Please write the data out once more, exactly as it is given.

#### Raw data ####

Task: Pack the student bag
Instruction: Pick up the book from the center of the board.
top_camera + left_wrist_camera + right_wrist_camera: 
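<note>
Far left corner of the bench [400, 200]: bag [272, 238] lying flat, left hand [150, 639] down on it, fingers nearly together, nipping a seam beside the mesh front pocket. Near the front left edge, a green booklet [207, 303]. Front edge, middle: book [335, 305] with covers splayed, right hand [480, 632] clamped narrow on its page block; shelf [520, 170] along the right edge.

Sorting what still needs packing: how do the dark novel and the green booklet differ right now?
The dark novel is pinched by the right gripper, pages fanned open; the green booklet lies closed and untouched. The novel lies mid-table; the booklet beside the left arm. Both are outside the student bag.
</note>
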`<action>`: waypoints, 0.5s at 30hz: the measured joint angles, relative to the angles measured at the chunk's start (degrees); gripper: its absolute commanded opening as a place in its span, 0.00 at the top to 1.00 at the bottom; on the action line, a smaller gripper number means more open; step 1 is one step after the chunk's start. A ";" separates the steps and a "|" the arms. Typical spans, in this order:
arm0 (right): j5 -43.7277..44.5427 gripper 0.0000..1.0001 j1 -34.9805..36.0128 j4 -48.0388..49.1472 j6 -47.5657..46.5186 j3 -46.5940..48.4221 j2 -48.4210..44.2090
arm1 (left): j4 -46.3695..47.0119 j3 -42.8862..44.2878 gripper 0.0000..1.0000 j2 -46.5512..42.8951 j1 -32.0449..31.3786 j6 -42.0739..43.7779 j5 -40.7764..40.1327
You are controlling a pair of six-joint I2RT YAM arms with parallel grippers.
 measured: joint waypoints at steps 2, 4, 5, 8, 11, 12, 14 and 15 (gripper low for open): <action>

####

Answer area.
Task: Pack the student bag
Instruction: Pick up the book from the center of the board.
top_camera + left_wrist_camera + right_wrist_camera: 
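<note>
Far left corner of the bench [400, 200]: bag [272, 238] lying flat, left hand [150, 639] down on it, fingers nearly together, nipping a seam beside the mesh front pocket. Near the front left edge, a green booklet [207, 303]. Front edge, middle: book [335, 305] with covers splayed, right hand [480, 632] clamped narrow on its page block; shelf [520, 170] along the right edge.

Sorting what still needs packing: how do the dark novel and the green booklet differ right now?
The dark novel is pinched by the right gripper, pages fanned open; the green booklet lies closed and untouched. The novel lies mid-table; the booklet beside the left arm. Both are outside the student bag.
</note>
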`<action>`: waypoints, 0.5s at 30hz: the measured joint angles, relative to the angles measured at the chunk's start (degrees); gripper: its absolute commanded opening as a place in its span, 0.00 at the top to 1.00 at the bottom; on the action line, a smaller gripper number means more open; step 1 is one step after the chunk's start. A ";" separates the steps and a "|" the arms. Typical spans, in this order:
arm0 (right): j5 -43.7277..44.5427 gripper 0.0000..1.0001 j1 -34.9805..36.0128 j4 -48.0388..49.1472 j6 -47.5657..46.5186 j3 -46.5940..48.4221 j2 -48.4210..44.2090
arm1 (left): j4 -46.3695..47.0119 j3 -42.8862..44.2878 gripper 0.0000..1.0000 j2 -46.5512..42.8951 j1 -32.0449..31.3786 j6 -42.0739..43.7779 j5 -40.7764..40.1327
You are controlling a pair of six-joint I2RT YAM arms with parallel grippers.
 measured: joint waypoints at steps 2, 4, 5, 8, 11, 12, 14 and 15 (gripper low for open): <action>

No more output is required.